Desmascarando a Fraude

Conforme suas suspeitas, ao receber o dispositivo, Mendes confirmou que era uma falsificação “claramente” visível, fato corroborado pelo software da Ledger. Fiel à sua profissão, ele desmontou o aparelho em vez de descartá-lo, revelando um esquema elaborado que, sem dúvida, estaria enganando inúmeros usuários desavisados.

A Tecnologia por Trás do Golpe

Ao abrir o invólucro, Mendes notou que todas as marcações dos chips haviam sido raspadas. Contudo, conseguiu identificar a unidade central como um sistema-em-um-chip (SoC) ESP32-S3. O dispositivo falsificava sua identificação, apresentando-se como um “Nano S+ 7704” da fábrica da Ledger, completo com um número de série. Uma inspeção do firmware revelou rapidamente seu PIN de teste e as frases-semente (seed phrases) para duas carteiras, além de credenciais codificadas para servidores de comando e controle (C2) projetados para roubar dados.
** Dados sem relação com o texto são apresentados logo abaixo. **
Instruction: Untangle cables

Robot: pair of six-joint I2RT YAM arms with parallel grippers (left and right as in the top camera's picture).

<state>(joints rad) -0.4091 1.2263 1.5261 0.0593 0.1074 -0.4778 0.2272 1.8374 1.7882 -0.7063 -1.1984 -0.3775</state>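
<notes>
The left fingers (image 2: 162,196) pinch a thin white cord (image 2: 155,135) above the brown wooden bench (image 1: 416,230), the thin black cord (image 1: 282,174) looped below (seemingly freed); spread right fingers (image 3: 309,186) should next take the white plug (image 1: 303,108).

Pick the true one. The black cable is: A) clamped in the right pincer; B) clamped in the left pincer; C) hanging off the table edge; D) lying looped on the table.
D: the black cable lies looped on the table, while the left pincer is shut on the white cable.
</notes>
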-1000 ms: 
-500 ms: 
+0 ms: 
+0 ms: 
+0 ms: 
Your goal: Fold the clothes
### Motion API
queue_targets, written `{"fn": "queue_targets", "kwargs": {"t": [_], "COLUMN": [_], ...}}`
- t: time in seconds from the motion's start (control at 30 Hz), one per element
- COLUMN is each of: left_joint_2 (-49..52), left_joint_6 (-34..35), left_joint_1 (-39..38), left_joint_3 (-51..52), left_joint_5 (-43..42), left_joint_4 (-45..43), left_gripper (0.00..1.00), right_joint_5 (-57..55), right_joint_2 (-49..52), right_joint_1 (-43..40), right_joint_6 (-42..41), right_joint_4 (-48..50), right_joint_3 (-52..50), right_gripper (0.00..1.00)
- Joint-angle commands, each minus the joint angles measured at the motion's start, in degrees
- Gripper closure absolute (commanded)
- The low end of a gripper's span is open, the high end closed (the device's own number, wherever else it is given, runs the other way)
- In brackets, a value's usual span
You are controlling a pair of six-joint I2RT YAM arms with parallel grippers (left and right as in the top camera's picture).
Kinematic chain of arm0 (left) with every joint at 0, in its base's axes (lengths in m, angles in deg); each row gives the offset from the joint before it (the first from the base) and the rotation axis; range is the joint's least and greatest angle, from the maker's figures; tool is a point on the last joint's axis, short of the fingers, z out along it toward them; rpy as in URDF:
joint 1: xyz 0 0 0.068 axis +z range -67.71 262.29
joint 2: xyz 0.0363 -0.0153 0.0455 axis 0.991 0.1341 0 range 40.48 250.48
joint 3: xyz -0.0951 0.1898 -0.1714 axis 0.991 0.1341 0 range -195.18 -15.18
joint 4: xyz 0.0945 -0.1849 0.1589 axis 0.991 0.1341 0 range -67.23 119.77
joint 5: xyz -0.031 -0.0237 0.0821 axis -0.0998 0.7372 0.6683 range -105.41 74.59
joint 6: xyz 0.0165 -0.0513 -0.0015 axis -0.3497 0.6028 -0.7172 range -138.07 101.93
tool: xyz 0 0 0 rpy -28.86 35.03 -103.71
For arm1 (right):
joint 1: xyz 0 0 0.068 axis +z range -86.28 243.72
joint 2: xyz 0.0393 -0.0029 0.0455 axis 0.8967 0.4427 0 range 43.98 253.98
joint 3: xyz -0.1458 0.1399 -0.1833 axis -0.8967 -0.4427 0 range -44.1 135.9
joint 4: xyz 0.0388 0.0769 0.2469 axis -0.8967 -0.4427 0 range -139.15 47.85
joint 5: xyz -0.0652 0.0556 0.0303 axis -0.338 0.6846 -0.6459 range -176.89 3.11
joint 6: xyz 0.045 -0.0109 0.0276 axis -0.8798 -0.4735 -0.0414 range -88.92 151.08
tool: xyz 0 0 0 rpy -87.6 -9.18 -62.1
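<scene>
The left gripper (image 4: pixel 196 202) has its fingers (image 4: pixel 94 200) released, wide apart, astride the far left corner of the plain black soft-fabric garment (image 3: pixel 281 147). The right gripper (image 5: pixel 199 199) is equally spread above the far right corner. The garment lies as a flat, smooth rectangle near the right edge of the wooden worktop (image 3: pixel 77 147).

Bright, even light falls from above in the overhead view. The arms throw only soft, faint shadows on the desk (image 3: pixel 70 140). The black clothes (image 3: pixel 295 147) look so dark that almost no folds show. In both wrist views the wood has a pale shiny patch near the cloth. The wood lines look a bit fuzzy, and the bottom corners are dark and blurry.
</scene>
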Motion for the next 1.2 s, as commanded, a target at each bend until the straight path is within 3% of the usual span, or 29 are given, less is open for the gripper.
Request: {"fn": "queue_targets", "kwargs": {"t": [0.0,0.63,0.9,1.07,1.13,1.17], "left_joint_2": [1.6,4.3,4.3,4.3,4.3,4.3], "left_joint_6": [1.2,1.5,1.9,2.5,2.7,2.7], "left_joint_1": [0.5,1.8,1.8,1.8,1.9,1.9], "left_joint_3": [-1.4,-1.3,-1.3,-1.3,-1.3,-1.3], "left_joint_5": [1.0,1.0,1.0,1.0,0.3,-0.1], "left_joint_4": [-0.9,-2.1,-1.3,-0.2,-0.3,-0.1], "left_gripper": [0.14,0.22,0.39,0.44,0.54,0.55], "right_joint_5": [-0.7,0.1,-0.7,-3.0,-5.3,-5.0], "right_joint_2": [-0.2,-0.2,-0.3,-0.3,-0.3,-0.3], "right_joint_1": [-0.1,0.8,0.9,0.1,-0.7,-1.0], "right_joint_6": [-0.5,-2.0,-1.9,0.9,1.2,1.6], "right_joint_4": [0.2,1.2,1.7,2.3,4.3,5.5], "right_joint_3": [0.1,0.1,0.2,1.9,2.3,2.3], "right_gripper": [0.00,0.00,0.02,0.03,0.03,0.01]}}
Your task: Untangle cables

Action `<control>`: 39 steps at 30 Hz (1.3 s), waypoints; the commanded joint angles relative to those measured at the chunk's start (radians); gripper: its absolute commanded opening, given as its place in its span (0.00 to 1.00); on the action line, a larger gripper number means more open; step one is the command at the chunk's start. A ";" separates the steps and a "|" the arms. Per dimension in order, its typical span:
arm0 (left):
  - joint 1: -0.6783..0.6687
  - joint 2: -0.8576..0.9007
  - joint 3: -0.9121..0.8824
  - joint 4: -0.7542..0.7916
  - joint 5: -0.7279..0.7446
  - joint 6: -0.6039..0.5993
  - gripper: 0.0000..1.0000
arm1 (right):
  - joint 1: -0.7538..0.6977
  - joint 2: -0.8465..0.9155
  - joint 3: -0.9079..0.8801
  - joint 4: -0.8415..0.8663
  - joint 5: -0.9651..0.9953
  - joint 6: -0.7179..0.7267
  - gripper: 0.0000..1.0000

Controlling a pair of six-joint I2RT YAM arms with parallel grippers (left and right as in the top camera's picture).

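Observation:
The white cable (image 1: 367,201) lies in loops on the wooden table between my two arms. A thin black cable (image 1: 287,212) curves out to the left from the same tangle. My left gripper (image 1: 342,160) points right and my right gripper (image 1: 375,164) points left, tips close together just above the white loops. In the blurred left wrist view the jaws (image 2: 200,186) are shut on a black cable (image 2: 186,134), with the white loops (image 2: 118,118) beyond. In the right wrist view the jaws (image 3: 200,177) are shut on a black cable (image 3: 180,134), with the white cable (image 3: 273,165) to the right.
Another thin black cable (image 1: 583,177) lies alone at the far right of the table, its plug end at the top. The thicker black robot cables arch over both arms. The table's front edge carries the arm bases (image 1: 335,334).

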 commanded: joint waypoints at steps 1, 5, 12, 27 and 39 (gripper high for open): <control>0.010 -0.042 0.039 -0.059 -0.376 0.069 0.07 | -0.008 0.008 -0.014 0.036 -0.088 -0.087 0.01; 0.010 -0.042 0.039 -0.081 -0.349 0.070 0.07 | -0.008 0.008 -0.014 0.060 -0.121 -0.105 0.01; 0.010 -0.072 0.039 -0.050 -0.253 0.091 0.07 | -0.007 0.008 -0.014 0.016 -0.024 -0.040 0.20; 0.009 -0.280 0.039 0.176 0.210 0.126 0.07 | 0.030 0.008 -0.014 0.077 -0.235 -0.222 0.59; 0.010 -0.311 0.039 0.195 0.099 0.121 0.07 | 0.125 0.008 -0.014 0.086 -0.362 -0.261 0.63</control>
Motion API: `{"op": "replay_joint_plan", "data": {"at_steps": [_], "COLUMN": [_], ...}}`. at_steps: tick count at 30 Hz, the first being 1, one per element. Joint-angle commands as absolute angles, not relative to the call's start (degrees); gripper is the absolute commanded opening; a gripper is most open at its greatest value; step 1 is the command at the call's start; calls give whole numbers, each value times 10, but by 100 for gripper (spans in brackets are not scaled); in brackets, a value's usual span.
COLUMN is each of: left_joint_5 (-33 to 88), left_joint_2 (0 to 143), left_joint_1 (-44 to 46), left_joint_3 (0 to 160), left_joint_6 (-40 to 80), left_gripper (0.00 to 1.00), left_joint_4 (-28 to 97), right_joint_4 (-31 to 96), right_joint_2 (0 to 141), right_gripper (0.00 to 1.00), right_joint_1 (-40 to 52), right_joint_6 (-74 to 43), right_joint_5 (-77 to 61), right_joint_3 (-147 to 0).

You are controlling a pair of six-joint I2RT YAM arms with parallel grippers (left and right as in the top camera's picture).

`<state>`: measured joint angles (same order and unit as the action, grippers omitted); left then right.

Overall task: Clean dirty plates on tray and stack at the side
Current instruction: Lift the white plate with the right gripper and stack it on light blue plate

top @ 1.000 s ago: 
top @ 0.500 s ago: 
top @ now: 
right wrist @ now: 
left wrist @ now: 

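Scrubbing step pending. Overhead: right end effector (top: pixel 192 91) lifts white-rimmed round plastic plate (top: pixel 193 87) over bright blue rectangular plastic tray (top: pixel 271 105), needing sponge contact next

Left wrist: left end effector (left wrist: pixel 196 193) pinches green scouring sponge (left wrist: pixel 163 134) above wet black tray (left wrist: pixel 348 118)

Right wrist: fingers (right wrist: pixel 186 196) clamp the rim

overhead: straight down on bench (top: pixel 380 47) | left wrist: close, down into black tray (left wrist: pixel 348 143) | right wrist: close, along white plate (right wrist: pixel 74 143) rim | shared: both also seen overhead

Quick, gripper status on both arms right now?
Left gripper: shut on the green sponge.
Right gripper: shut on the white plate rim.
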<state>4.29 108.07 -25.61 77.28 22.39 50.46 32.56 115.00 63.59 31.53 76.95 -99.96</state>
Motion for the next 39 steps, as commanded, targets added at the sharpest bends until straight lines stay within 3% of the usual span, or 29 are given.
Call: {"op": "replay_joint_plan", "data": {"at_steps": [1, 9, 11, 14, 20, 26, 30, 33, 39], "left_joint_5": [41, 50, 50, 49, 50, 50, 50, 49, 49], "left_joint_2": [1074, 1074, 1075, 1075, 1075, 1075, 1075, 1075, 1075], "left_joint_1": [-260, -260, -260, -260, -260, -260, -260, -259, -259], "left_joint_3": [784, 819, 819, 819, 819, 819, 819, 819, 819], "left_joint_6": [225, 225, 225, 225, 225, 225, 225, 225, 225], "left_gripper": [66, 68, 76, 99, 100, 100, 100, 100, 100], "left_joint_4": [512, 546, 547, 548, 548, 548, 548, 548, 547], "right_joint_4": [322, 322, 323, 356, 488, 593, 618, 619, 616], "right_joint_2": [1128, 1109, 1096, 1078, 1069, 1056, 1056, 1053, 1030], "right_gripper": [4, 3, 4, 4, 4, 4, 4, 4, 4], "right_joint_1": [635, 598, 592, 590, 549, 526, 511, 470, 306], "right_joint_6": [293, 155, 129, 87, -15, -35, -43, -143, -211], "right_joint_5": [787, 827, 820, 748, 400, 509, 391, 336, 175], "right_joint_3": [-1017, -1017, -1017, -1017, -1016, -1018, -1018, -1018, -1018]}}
Como os Dados São Roubados

• Inicialmente, Mendes pensou que a exfiltração de dados ocorreria via Wi-Fi ou Bluetooth, ou talvez por um keylogger USB.
• No entanto, descobriu que um aplicativo falso da Ledger era o verdadeiro responsável pela coleta de dados.
• Usuários desavisados são direcionados a uma página que imita perfeitamente ledger.com, onde podem baixar apps maliciosos para Android, Windows ou macOS.
• O aplicativo falso era assinado com um certificado de depuração Android, rastreava a localização do dispositivo mesmo após ser fechado e enviava informações para os servidores C2.
• Para piorar, o firmware monitorava os saldos das contas através das chaves públicas, provavelmente alertando os criminosos sobre novos depósitos.

O Alvo dos Golpistas

O especialista acredita que este dispositivo é vendido principalmente para novos usuários de criptomoedas que buscam a segurança adicional de uma carteira de hardware. É fácil imaginar como o golpe funcionaria, já que até mesmo um profissional exausto poderia, por engano, usar um link de download na embalagem em vez de acessar diretamente ledger.com.

Ações e Recomendações

Mendes notificou a Ledger sobre a elaborada operação de phishing e prometeu adquirir mais dispositivos para investigar a fundo. Este incidente serve como um alerta crucial:

• Sempre compre carteiras de hardware de criptomoedas ou qualquer dispositivo de segurança diretamente do fabricante ou de um revendedor oficial e autorizado.
• A vigilância e a verificação são essenciais para proteger seus ativos digitais.